Repository files navigation

🛩️ defect-pilot

AI-powered QA gatekeeper for Jira + Salesforce — enriches bug reports, enforces completeness standards, and demonstrates AI-assisted retest execution.

Python Playwright Jira AI CI License


🧠 The problem

A Jira defect from a manual tester can look like this:

Title: "OPL-SF-008 — Cannot save individual customer account, clicking Save results in an error"

Description: "I was testing individual customer account creation. After filling in the form and entering the PESEL number I clicked Save and got a validation error. Same issue when entering postal code. See screenshot."

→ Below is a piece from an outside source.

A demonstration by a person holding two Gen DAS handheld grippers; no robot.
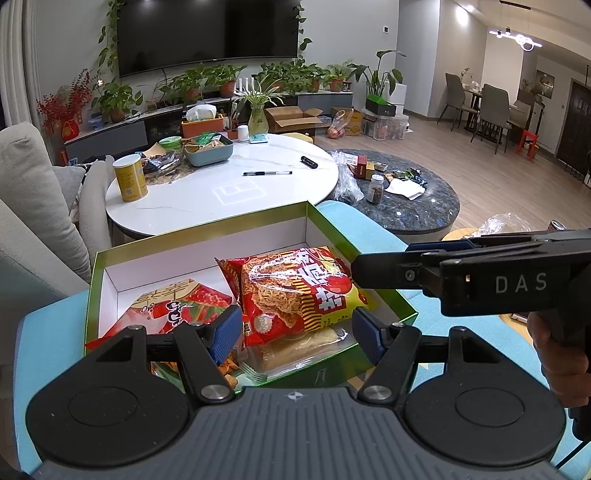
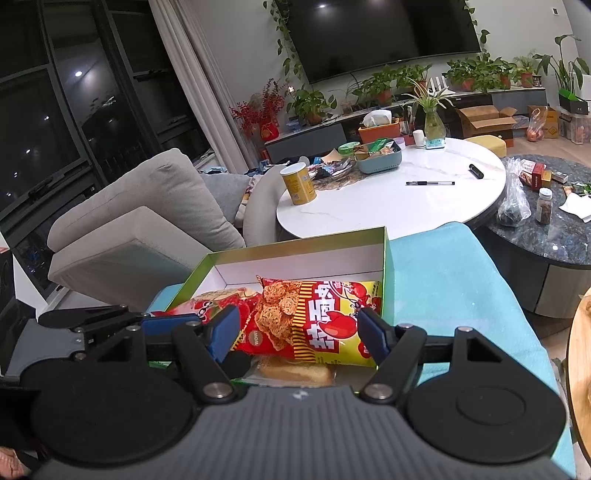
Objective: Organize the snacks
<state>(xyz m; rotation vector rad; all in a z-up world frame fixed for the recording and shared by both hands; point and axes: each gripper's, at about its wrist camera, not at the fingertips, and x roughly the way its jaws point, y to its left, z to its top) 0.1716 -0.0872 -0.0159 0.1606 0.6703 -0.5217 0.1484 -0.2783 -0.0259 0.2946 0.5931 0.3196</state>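
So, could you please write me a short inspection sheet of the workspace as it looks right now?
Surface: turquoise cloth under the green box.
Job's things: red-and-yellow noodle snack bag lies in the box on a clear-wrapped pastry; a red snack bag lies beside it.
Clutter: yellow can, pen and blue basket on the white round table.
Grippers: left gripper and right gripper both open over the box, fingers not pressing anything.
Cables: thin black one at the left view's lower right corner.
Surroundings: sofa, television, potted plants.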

Attachment: screenshot.png (problematic element circled in Paint)
Steps to reproduce: (empty)
Selectors / element IDs: (never)
URL: (forgotten)

The tester knows what they did. The screenshot shows the outcome. But without reproduction steps, URL, and element selectors:

  • The dev still plays detective
  • The tester doing retest still clicks through the whole flow manually
  • The QA lead has no visibility into report quality

defect-pilot fills that gap — automatically.


✅ How it works

defect-pilot acts as a gatekeeper between tester and developer:

Tester files bug → assigns to AI_agent in Jira
        ↓
⏰  Scheduler polls Jira every 5 min (JQL: assignee = AI_agent)
        ↓
📥  JiraReader — fetches issue, parses ADF, extracts URLs,
                 downloads screenshots, fetches linked requirements
        ↓
🤖  DefectEnricher — AI analyzes text + images, checks completeness checklist
        ↓
        ├── Critical gaps? (missing URL, no description, no screenshot)
        │       ↓ YES
        │   📤 Comment with gap list → reassign back to tester
        │       ↓ (tester fills gaps, reassigns to AI_agent)
        │
        └── Complete? ↓ YES
            📤 Enriched comment → reassign to developer
                ↓
⏰  Scheduler — after deployment window closes
    Bug reassigned with "fixed" note?
        ↓
        ├── Simple retest? (navigation + click, no CRUD, existing data OK)
        │       ↓ YES
        │   🎭 Playwright auto-retest + screenshots → result in Jira
        │
        └── Complex retest? (CRUD, fresh data needed)
                ↓ YES
            📤 Comment to tester: "Prepare test data, provide URL"
                ↓ (tester prepares data)
            🎭 Playwright retest on prepared data + screenshots → result in Jira

What AI extracts from a minimal defect report:

Field Source
Structured reproduction steps Description text + screenshot
Expected vs actual result Inferred from context
URL where bug occurred ADF inlineCard, link marks, or comment
UI elements & selectors Screenshot analysis + tester comments
Error message Screenshot (vision) or description
Requirement text Linked issues (Epics, Stories) fetched automatically
Completeness score (0-100) How reproducible is this ticket?
Missing information What the tester forgot to write
Simple vs complex retest CRUD keyword heuristic

🎬 See it in action — full demo scenario

A complete walkthrough using one fake business requirement and one fake bug, exercising every part of the pipeline.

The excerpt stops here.